Movido por el interés de conocer más de los barcos de vapor al servicio del caucho, seguí la recomendación de una guía local de visitar el Museo del Barco Histórico Ayapua Iquitos, el cual está ubicado a orillas del río Itaya y al pie de la Plaza Ramón Castilla.
El Museo en sí mismo es una síntesis de la historia que cuenta. Al igual que el barco de vapor que lo alberga —el Ayapua— y el sector económico de lo inspira, el Museo se ha venido a menos: el bar de la cubierta permanece cerrado, los libros de la biblioteca están bajo llave, la proyección de Fitzcarraldo en una de sus salas está cancelada y la única chica que atiende en la recepción se ve en apuros cuando dos o más grupos llegan a destiempo. Pese a eso, en las salas del lugar está contada la interesante historia del alba y el ocaso de la fiebre del caucho. Sobre una de las mesas del salón principal, se lee:
El comercio y transporte en el río Amazonas era casi imposible antes de la navegación a vapor. Las corrientes que fluyen rápido hacen muy agotador y muy lento remar en la Amazonia contra las corrientes rápidas. Por el contrario, flotando río abajo es fácil y rápido. La navegación de vela también es imposible contra el flujo. Por lo tanto, las canoas y botes de remos utilizadas antes de la llegada de los barcos de vapor fueron eficientes río abajo, pero el viaje de vuelta fue casi imposible. Eso hizo que el intercambio comercial en el Amazonas sea prácticamente inexistente antes de la navegación a vapor. El primer barco de vapor que viajó hasta la Amazonia brasileña fue en 1850.
El Ayapua fue construido en Hamburgo, Alemania, en 1906, por solicitud del empresario cauchero E. Moris, quien tenía la intención de adentrarse en las profundidades de la Amazonia peruana para recolectar bolas de caucho y llevarlas a Iquitos, el puerto desde donde serían exportadas a Europa y Estados Unidos. El barco mide 33 metros de largo y 5 de ancho, y cuenta con un área para exposiciones y 10 salas decoradas con el estilo victoriano de la época del caucho y muestras de libros, materiales y muebles antiguos.
Siguiendo la pista del transporte del caucho en las paredes y estantes del barco, encontré este texto:
El 5 de enero de 1864 los buques de vapor de la armada del Presidente de Ramón comenzaron a llegar al pueblo de Iquitos cambiando la historia de Iquitos y el río Amazonas. Esos grandes barcos abrieron vías de acceso para la exploración y el comercio y el comienzo de la época del caucho.
Y luego este:
Los barcos de vapor eran el corazón de la época del caucho, principalmente debido a su rol en el transporte de cientos de millones de dólares de bolas de caucho de lejanos confines de la selva a ciudades como Iquitos y por el río Amazonas. El Ayapua, por ejemplo, traía de vuelta alrededor de dos millones de dólares de caucho, todos los meses en el pico de la época del caucho.
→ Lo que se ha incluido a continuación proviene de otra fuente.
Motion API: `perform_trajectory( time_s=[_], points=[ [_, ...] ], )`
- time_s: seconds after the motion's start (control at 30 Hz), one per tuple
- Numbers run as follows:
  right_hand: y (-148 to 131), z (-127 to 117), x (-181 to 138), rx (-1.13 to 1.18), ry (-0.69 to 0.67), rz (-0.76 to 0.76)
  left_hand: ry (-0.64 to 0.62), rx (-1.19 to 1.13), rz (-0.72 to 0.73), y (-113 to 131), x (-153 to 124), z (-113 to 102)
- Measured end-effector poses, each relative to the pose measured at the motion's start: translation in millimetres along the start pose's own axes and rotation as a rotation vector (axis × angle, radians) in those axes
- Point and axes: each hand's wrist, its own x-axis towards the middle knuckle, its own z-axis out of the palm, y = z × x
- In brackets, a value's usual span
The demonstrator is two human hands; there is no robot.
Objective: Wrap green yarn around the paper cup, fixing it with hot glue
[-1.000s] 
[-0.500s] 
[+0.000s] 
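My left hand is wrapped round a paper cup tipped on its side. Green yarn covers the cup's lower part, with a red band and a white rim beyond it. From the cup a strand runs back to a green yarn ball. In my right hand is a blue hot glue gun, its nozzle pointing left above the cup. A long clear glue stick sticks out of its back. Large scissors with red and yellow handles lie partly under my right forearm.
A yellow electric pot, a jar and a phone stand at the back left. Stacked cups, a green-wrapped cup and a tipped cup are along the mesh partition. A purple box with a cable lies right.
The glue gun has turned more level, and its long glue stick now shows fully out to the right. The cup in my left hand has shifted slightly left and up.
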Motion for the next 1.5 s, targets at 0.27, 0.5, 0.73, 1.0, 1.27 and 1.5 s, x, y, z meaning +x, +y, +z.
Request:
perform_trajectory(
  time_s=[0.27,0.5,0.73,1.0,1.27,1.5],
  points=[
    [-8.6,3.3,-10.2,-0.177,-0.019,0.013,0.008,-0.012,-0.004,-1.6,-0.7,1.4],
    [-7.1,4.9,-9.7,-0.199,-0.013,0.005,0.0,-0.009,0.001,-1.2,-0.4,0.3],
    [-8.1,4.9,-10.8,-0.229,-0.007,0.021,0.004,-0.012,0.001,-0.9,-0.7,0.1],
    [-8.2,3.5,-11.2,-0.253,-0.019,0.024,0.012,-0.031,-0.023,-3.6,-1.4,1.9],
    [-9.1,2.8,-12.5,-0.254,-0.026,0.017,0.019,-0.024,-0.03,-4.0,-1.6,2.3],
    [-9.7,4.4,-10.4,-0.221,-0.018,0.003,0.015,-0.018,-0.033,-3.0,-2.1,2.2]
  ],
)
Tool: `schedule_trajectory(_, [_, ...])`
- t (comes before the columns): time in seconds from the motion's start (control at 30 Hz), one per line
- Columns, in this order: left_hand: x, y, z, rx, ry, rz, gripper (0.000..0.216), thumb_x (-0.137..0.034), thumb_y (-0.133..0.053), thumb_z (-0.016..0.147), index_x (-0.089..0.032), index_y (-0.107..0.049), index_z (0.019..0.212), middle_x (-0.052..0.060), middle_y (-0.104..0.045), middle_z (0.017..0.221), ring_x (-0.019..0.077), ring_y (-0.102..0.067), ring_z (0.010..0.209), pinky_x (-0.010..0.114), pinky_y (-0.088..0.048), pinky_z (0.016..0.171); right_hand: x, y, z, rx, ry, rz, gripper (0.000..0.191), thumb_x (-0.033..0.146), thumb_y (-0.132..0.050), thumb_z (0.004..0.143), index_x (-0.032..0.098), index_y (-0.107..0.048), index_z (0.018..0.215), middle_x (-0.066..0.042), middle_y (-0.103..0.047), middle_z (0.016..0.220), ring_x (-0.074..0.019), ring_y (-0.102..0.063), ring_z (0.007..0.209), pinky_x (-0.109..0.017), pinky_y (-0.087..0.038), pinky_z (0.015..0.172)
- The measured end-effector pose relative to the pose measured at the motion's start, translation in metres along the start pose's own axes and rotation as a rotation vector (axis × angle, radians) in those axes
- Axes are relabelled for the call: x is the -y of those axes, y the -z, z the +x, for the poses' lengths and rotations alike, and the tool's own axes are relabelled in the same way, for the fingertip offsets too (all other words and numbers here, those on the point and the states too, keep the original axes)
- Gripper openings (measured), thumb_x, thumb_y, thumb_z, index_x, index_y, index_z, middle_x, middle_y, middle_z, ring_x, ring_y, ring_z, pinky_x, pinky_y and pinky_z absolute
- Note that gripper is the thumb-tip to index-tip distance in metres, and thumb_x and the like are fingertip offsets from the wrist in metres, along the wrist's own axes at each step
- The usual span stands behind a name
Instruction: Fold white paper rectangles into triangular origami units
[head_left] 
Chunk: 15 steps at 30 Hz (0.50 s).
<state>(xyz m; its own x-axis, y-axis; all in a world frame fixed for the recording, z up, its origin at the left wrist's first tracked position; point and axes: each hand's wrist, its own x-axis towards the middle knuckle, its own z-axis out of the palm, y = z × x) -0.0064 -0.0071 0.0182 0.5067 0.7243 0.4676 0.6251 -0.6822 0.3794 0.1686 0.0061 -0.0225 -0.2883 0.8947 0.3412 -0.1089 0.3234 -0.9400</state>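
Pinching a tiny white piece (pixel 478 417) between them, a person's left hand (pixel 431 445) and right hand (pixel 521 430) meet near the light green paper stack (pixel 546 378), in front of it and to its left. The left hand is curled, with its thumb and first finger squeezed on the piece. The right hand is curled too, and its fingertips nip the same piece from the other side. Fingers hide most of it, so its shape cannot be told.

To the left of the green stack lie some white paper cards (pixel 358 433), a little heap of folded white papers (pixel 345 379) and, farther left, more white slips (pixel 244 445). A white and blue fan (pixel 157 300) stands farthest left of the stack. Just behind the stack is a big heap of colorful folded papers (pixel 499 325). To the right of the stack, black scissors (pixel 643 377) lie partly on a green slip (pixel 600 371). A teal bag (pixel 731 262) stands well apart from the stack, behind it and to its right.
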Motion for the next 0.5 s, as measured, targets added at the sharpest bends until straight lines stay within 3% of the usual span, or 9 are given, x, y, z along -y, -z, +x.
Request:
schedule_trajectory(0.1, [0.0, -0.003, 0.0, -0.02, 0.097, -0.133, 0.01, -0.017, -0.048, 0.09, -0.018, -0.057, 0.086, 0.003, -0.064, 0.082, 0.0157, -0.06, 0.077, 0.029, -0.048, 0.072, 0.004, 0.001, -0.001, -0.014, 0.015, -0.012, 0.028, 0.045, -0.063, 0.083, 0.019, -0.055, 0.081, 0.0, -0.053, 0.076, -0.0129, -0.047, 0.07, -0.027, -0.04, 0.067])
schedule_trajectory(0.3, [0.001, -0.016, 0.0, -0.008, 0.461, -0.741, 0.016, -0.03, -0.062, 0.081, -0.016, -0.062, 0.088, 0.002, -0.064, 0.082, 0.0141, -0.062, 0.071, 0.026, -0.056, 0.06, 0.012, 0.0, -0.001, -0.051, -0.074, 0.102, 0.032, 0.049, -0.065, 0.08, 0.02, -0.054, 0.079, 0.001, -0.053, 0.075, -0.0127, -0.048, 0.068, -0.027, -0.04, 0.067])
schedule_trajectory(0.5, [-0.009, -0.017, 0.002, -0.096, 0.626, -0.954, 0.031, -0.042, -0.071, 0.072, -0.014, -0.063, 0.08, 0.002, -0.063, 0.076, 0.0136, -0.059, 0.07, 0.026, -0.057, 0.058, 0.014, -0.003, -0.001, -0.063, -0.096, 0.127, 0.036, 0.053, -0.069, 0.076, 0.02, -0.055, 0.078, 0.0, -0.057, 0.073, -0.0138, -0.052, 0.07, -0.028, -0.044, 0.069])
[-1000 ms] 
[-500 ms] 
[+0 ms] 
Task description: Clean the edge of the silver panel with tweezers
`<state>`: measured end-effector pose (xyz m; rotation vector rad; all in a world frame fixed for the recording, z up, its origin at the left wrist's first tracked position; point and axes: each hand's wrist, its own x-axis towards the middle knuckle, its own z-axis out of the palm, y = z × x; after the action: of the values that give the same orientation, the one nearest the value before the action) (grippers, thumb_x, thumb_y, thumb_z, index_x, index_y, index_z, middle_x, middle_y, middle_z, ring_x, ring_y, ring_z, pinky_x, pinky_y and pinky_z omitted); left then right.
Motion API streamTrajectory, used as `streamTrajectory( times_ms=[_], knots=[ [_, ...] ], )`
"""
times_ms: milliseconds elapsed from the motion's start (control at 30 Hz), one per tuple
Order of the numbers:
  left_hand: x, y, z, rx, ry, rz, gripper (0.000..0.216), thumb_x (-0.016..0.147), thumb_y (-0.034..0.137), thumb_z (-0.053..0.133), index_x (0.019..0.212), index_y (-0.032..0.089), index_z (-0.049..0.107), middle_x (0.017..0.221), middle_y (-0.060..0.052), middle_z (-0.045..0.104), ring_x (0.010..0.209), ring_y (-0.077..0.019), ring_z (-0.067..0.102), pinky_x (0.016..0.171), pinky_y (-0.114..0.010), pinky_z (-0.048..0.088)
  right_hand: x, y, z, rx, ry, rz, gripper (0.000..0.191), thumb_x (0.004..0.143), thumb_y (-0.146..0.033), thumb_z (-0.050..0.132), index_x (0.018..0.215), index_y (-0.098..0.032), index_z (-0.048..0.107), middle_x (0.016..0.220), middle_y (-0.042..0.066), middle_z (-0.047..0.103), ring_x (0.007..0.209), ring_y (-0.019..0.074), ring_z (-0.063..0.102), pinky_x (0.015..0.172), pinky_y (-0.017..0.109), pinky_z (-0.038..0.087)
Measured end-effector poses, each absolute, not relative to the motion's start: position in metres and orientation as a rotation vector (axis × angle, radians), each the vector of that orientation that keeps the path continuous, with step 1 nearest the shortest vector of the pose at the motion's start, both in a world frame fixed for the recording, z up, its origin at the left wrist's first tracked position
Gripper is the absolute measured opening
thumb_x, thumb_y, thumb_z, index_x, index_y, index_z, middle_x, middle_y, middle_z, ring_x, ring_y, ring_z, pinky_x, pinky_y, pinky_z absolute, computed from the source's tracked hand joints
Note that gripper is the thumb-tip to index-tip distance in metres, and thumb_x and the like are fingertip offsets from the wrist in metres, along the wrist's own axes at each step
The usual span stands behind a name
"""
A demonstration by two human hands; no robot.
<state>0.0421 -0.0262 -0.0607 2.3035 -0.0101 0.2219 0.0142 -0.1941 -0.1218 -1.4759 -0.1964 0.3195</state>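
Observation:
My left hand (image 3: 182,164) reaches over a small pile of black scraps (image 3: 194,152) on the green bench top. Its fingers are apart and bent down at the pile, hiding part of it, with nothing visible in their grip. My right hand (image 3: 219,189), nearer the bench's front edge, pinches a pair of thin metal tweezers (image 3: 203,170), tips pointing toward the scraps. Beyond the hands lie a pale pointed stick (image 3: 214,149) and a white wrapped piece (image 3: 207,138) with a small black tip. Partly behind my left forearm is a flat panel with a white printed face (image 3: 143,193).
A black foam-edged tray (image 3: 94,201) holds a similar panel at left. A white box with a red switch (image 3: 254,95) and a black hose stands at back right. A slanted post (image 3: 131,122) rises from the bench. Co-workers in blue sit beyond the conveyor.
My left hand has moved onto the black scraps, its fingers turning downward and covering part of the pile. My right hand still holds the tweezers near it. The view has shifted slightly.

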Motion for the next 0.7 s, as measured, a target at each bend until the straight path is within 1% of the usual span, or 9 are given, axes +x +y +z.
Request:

Si la explotación del caucho era el corazón que bombeaba el engranaje económico de la región, los barcos de vapor era las venas por las cuales circulaba su sangre. Al terminar la fiebre del caucho —por razones que ahondaré en otras entregas— el corazón se detuvo y las venas se secaron y los barcos se apagaron y muchos poblados se vaciaron.
Antes de abandonar el Ayapua, en la sala en donde en años más gloriosos se proyectaba Fitzcarraldo, leí el título de una nota que me abrió un panorama inesperado: “El Fitzcarraldo real”. ¡¿O sea que ese personaje surreal existió?!
El Restaurante-café-bar Fitzcarraldo está ubicado en una esquina del malecón de Iquitos y tiene una vista hermosa hacia el río Itaya. Ofrece servicios diferenciados en mañana, tarde y noche, y es —adivinen— un tributo a la película de Herzog. Según ellos, “en nuestro restaurante se guardan algunos recuerdos de esa película: el timón y el mascarón de proa originales del barco a vapor que se utilizó en la filmación, así como fotos y afiches que sirvieron para anunciar el estreno en 1982”.
Allí, hablando con el administrador, me percaté de algo que tampoco había anticipado: la existencia de un personaje llamado Fitzcarrald en quien se basó el personaje de la película, pero que no correspondía del todo con lo que yo había visto en la pantalla. El administrador habló de un barón del caucho que murió rico muy joven y quien había pasado un barco de un río a otro a través del istmo que él mismo había descubierto, pero no me mencionó de su negocio de hielo ni el fracaso estrepitoso que narra la película (¡perdón por el spoiler!).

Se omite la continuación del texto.